Accounting for unobserved successes in binary repreated trial model


Dear group,

I am fairly new to Stan/Bayesian statistics and maybe my question is stupid. Aynways, here is my problem:

I use a partially-pooled model for binary repeated trials to estimate annual forest disturbance rates (i.e., proportion of forests that were disturbed by insects, wind, etc.). My data set has 32 rows (=32 years), one column indicating the ‘successes’ (=number of forested plots disturbed), and one column indicating the number of ‘trials’ (=total number of forested plots). The data is attached. For building the model I follow the suggestions by Bob Carpenter: The model ist also attached (see model_base.stan).

Up to here, everything is working nicely! However, I know that while interpreting the plots we sometimes omit a disturbances (because it was to ephemeral) and we sometimes comit a disturbances (labeling a plot as disturbed even though it is not). Hence, the number of ‘successes’ (=number of forested plots disturbed) is just an estimation of the unknown ‘real’ number. I would like to integrate this into my model to get a better representation of uncertainties.

My first try was to model the response (i.e., number of ‘successes’) itself as binomial distributed. Hence, instead of:

model {
mu ~ normal(-1, 1); // hyperprior
sigma ~ normal(0, 1); // hyperprior
alpha_std ~ normal(0, 1); // prior

y ~ binomial_logit(K, mu + sigma * alpha_std); // likelihood

I tried something like this:

model {
int y_obs[N];

mu ~ normal(-1, 1); // hyperprior
sigma ~ normal(0, 1); // hyperprior
alpha_std ~ normal(0, 1); // prior

for (i in 1:N)
y_obs[i] ~ binomial(K[i], y[i] / K[i]); // With y / K being the estimated success-rate

y_obs ~ binomial_logit(K, mu + sigma * alpha_std); // likelihood

This model, however, does not sample. I am stuck here as I a) do not understand why it does not work and b) how I should proceed. Any suggestions?

Here the code and data:

model_base.stan (885 Bytes)
forestplots.csv (441 Bytes)
disturbance_rate_model.R (800 Bytes)


It looks like you’re trying to use y_obs as a discrete parameter, which won’t work since the tilde is not really a sampling statement ( and Stan does not estimate discrete parameters directly). To fit this model in Stan you would need to sum over possible y_obs values (and there’s a section of the manual about it, … it’s the one on fitting mixture distriubtions).

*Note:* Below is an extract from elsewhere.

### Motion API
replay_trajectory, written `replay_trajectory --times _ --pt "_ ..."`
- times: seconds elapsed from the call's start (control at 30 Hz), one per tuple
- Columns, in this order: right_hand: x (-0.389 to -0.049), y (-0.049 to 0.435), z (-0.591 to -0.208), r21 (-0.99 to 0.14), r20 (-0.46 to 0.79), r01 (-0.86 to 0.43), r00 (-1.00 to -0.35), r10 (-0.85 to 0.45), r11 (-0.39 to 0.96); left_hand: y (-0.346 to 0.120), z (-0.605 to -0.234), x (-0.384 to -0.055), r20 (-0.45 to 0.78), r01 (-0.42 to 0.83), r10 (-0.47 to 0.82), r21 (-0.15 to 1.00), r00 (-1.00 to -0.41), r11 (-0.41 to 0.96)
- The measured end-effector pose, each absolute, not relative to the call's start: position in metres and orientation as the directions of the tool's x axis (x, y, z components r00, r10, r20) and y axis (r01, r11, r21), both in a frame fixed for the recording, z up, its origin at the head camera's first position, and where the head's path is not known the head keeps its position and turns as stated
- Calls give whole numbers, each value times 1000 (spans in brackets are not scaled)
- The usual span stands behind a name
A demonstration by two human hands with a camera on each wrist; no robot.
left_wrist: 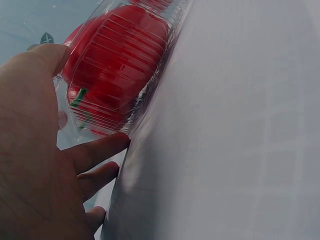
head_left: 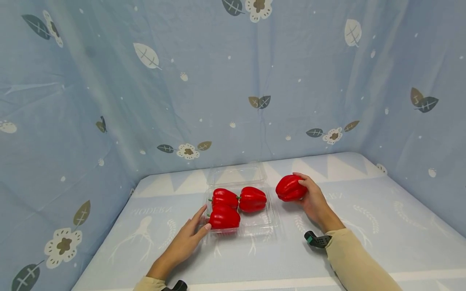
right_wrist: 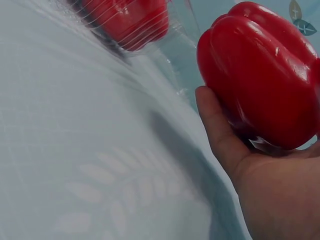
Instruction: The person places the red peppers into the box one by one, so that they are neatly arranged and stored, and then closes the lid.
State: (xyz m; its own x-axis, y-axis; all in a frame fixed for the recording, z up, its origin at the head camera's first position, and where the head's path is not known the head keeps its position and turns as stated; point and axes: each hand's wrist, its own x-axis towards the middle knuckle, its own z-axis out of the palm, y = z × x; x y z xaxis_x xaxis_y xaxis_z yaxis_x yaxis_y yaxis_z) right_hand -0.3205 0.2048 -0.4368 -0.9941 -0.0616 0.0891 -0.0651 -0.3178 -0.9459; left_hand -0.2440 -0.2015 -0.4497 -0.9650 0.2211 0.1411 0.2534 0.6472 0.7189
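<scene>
A clear plastic clamshell box lies with its lid folded back on the table. Inside it are three red bell peppers with green stems; one bell pepper is at the front left, another bell pepper at the right. My left hand is at the box's front left corner, thumb at the rim and fingers extended along the side, as the left wrist view shows. To the right of the box my right hand grips another red bell pepper, held above the table with its shadow below.
The transparent lid lies behind the box, towards the back curtain. A pale patterned cloth covers the table. Curtains also stand at the left and right sides.
</scene>
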Motion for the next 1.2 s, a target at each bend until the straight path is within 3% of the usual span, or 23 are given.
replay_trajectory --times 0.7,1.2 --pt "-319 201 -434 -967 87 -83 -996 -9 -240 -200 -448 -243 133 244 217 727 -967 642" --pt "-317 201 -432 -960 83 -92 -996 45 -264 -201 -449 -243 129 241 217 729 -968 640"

I’m not sure this is really the model you want to fit. To estimate something about the effect of omissions/comissions you would need some auxilliary data source about them (or at least some signal about them). In this particular model I don’t see that (at a glance).

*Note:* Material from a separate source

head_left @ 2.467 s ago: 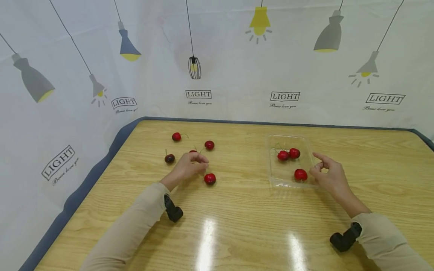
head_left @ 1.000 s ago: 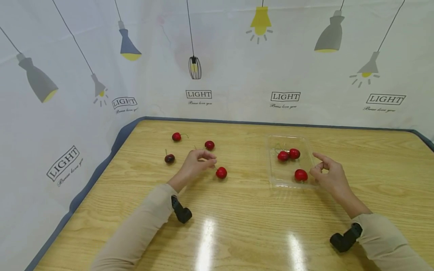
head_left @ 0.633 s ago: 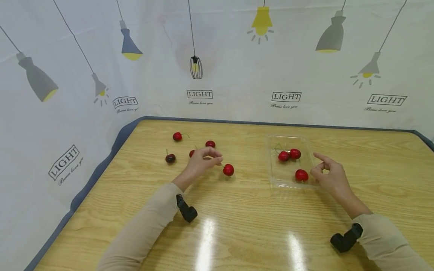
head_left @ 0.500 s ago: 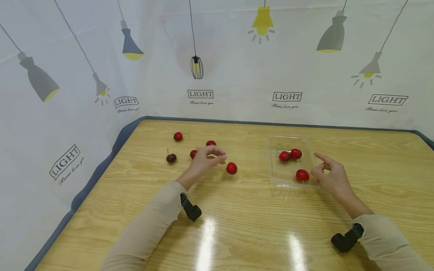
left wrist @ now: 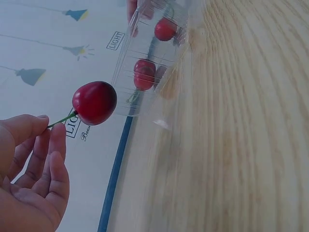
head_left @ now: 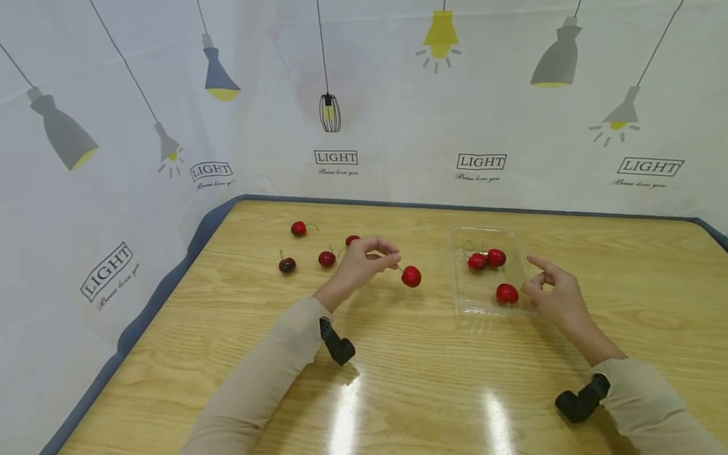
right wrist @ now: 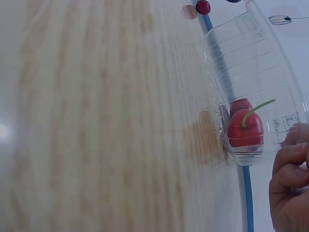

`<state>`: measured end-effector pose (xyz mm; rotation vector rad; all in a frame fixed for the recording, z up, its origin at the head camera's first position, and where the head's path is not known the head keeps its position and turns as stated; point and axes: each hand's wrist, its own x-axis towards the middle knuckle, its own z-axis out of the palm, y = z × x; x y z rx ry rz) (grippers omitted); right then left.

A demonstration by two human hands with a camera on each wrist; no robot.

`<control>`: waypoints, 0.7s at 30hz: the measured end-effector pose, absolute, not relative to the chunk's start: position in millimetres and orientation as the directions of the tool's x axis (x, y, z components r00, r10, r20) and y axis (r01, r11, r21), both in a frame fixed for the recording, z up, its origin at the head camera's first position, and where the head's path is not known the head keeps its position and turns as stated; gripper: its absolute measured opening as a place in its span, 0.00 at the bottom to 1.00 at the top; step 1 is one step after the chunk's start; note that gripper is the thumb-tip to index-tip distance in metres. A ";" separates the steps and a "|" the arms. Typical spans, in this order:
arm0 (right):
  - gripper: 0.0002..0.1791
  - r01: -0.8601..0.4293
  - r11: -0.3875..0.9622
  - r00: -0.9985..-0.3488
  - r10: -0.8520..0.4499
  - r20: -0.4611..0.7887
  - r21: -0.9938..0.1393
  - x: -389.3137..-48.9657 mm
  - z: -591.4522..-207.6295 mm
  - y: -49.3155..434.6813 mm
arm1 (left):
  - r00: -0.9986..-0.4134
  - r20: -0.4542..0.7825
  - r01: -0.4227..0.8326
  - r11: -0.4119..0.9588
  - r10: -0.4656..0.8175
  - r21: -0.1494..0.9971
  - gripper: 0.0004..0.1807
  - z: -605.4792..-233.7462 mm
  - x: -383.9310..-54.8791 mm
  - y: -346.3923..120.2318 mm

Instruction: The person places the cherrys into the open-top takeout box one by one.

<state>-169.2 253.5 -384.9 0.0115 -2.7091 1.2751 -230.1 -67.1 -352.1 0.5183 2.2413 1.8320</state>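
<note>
My left hand (head_left: 361, 265) pinches the green stem of a red cherry (head_left: 411, 276) between thumb and forefinger. In the left wrist view that cherry (left wrist: 95, 103) hangs off the fingertips, its stem pointing back to the hand. The clear plastic box (head_left: 462, 297) stands to the right of it, with three cherries inside: two side by side, one of them a red cherry (head_left: 496, 258), and a single cherry (head_left: 507, 294) nearer the front. At the box's right side my right hand (head_left: 557, 297) pinches the rim with thumb and curled finger, as the right wrist view shows beside the wall.
Several cherries lie loose at the table's left: a stemmed cherry (head_left: 298, 229) at the back, a dark cherry (head_left: 287, 265), a red cherry (head_left: 327, 259), and another cherry (head_left: 352, 241) partly behind my left hand. A printed curtain (head_left: 392, 177) borders the wooden table (head_left: 432, 366).
My left hand has lifted the cherry by its stem and carried it rightward toward the box, uncovering a cherry behind it. My right hand and the box have stayed put.
</note>
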 end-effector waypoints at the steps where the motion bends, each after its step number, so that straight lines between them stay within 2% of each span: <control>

Really great to see so much interest in Stan from Ecoogists since ecology tends to have really wacky observation models.


Okay, think I see the problem. The idea behind was to derive the number of successes from a binomial distribution, where the success rate is estimated from the raw data. This would introduce some additional stochasticity, as for each sample the number of successes would be slightly different.

I could make some rough estimates about the overall detection error (number of plots classified (in-)correctly), if this what you mean by auxiliary data? This would actually be nice to integrate, as we could do some kind of sensitivity analysis showing the effect of ommission/comission by varying the detection error.



As @Krzysztof_Sakrejda says, what you’re trying to create is what’s known as a measurement error model. There’s a chapter in the manual on how to think about them and code them. Typically what you’d do here is something like:

y[i] ~ foo(y_true[i], K[i], ...);
y_true ~ binomial_logit(...);

Your model has y_true (which you call y_obs) defined the other way around. Instead, you want the observed value to be generated based on the true value. Then you plug the true value into the regression. So what you’d want to do is this if you think there’s pure binomial measurement error:

y[i] ~ binomial(K[i], y_true[i] / K[i]);

The problem you’ll run into is that y is a discrete parameter. If the counts K[i] are smallish (hundreds, not thousands) and bounded (or approximately so), you can marginalize out. The chapter on latent discrete parameters in the manual shows how to do this.

Are the K measured without error?

If the count’s not bounded or large, continuous approximations can work, but you coldn’t use it with a binomial logit.

The Stan bug in the way you formulated your model is that you’re using y_obs before it’s defined. The ~ doesn’t sample and do assignment, it just evaluates a log density (or mass) and adds it to the target density. So you’d have to make y_obs a parameter, but Stan doesn’t support discrete parameters. This is the one case where we’d like to be able to support discrete params. So you have to do several difficult things to get Stan to fit this kind of model.